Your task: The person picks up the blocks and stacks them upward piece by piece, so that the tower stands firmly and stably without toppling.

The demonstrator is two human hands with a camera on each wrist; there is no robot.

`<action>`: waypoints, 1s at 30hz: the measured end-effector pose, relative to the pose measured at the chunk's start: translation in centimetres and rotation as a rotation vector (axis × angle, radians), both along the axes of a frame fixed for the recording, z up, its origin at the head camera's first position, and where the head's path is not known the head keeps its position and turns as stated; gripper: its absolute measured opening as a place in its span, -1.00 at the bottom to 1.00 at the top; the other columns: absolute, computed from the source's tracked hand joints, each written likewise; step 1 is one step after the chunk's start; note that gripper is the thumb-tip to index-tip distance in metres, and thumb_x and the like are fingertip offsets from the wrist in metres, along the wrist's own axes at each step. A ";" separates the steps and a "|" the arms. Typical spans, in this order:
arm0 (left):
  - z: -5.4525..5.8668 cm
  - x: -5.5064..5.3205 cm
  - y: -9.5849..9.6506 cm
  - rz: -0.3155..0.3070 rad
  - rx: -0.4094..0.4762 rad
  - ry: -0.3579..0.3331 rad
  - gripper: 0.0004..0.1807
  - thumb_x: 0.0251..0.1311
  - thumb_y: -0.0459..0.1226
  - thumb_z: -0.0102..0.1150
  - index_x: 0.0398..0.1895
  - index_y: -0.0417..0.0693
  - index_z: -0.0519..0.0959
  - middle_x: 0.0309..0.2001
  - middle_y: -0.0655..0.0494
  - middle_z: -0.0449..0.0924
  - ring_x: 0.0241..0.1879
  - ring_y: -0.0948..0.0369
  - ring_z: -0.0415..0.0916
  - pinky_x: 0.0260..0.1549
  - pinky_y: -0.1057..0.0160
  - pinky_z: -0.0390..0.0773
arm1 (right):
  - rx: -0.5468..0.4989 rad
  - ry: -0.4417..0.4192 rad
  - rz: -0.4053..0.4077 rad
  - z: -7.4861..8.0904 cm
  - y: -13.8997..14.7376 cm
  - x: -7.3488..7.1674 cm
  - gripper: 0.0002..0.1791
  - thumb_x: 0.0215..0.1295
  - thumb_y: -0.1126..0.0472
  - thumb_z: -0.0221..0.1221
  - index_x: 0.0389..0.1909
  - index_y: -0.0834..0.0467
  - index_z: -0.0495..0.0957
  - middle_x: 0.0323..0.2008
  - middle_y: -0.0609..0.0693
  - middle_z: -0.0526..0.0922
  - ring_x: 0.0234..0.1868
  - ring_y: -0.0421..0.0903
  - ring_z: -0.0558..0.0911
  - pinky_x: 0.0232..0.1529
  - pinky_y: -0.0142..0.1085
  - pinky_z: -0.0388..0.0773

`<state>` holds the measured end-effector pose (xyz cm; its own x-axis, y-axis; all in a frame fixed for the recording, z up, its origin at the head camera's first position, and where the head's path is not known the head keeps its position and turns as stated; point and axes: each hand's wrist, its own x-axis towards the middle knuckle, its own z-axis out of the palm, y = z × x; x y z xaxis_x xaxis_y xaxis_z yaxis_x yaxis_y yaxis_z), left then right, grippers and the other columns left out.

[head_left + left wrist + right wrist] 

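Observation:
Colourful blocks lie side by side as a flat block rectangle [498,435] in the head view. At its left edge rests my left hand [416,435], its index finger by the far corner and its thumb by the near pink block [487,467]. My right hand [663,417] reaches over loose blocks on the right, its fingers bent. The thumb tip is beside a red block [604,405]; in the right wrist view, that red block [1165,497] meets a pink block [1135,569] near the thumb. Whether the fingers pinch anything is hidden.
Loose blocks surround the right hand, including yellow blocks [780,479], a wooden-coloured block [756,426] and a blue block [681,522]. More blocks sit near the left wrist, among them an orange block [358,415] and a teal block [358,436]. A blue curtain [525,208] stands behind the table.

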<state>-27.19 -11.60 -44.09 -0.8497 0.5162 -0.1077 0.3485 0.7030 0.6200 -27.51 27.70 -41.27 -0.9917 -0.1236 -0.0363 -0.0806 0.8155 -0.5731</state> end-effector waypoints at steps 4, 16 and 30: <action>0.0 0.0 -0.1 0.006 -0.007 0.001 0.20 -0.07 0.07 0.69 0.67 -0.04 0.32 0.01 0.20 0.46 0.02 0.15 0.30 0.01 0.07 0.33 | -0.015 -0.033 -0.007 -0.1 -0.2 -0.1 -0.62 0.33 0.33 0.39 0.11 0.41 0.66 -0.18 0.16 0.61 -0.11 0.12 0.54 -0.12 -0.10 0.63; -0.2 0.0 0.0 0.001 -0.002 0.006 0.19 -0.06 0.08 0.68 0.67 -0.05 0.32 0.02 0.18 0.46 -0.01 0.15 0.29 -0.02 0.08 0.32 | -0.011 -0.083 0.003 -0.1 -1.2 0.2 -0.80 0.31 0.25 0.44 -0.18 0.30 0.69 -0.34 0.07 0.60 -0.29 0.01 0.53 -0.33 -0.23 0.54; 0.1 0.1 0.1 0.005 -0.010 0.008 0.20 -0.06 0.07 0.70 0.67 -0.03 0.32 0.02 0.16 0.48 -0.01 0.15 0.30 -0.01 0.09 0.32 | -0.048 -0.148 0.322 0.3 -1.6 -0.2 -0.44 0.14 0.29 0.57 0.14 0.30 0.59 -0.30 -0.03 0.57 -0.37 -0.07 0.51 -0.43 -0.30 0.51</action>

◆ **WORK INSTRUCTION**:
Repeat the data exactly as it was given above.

◆ **ANSWER FOR THIS EXERCISE**:
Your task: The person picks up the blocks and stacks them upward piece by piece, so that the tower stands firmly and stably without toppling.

The demonstrator is two human hands with a camera on each wrist; there is no robot.

`<action>`: waypoints, 1s at 30hz: the measured end-effector pose, relative to the pose measured at the chunk's start: translation in centimetres and rotation as a rotation vector (axis × angle, radians), both along the axes of a frame fixed for the recording, z up, its origin at the head camera's first position, and where the head's path is not known the head keeps its position and turns as stated; gripper: its absolute measured opening as a place in its span, -1.00 at the bottom to 1.00 at the top; the other columns: absolute, computed from the source's tracked hand joints, each written likewise; step 1 is one step after the chunk's start; note that gripper is the thumb-tip to index-tip distance in metres, and thumb_x and the like are fingertip offsets from the wrist in metres, along the wrist's own axes at each step. A ";" separates the steps and a "|" the arms. Typical spans, in this order:
arm0 (left):
  - z: -5.4525..5.8668 cm
  - x: -5.5064..5.3205 cm
  - y: -9.5849..9.6506 cm
  - rz: -0.3155..0.3070 rad
  - rx: -0.4094..0.4762 rad
  - ry: -0.3579..0.3331 rad
  - gripper: 0.0004..0.1807
  - thumb_x: 0.0251..0.1311
  - thumb_y: -0.0459..0.1226
  - thumb_z: -0.0102..0.1150
  - index_x: 0.0398..0.1895
  - index_y: -0.0417..0.0693
  - index_z: -0.0519..0.0959
  - middle_x: 0.0309..0.2001
  - middle_y: -0.0655..0.0494
  - middle_z: -0.0449..0.0924
  - ring_x: 0.0241..0.1879
  - ring_y: -0.0948..0.0369
  - ring_z: -0.0415..0.0916
  - pinky_x: 0.0260..0.1549
  - pinky_y: -0.1057..0.0160
  - pinky_z: -0.0390..0.0773
arm1 (right):
  - rx: -0.5468..0.4989 rad
  - ry: -0.4417..0.4192 rad
  - rz: -0.4053..0.4077 rad
  - z: -7.4861..8.0904 cm
  - y: -13.8997..14.7376 cm
  - x: -7.3488..7.1674 cm
  - gripper: 0.0002..0.1791
  - thumb_x: 0.0215..0.1295
  - thumb_y: -0.1126..0.0472
  - thumb_z: -0.0221..0.1221
  - index_x: 0.0389..0.1909
  - index_y: -0.0834..0.0467
  - index_z: -0.0495..0.0957
  - middle_x: 0.0323..0.2008
  - middle_y: -0.0609..0.0693
  - middle_z: -0.0526..0.0922
  - ring_x: 0.0234..0.1868
  - ring_y: -0.0421..0.0903
  - ring_z: -0.0558..0.0911
  - pinky_x: 0.0232..0.1529
  - pinky_y: -0.0142..0.1085
  - pinky_z: -0.0388..0.0773

`<state>` holds the measured end-effector pose (xyz cm; its own x-axis, y-axis; all in a frame fixed for the recording, z up, its origin at the head camera's first position, and where the head's path is not known the head keeps its position and turns as stated; point and axes: each hand's wrist, its own x-axis towards the middle knuckle, its own z-axis out of the palm, y = z × x; x y z xaxis_x xaxis_y xaxis_z yaxis_x yaxis_y yaxis_z), left then right, grippers and the other columns left out.

[head_left + left wrist + right wrist] 

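Observation:
Colourful blocks lie side by side as a flat block rectangle [498,435] in the head view. At its left edge rests my left hand [416,435], its index finger by the far corner and its thumb by the near pink block [487,467]. My right hand [663,417] reaches over loose blocks on the right, its fingers bent. The thumb tip is beside a red block [604,405]; in the right wrist view, that red block [1165,497] meets a pink block [1135,569] near the thumb. Whether the fingers pinch anything is hidden.
Loose blocks surround the right hand, including yellow blocks [780,479], a wooden-coloured block [756,426] and a blue block [681,522]. More blocks sit near the left wrist, among them an orange block [358,415] and a teal block [358,436]. A blue curtain [525,208] stands behind the table.
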
<state>-27.19 -11.60 -44.09 -0.8497 0.5162 -0.1077 0.3485 0.7030 0.6200 -27.51 27.70 -41.27 -0.9917 -0.1236 -0.0363 -0.0806 0.8155 -0.5731</state> end-effector waypoints at steps 4, 16 and 30: <action>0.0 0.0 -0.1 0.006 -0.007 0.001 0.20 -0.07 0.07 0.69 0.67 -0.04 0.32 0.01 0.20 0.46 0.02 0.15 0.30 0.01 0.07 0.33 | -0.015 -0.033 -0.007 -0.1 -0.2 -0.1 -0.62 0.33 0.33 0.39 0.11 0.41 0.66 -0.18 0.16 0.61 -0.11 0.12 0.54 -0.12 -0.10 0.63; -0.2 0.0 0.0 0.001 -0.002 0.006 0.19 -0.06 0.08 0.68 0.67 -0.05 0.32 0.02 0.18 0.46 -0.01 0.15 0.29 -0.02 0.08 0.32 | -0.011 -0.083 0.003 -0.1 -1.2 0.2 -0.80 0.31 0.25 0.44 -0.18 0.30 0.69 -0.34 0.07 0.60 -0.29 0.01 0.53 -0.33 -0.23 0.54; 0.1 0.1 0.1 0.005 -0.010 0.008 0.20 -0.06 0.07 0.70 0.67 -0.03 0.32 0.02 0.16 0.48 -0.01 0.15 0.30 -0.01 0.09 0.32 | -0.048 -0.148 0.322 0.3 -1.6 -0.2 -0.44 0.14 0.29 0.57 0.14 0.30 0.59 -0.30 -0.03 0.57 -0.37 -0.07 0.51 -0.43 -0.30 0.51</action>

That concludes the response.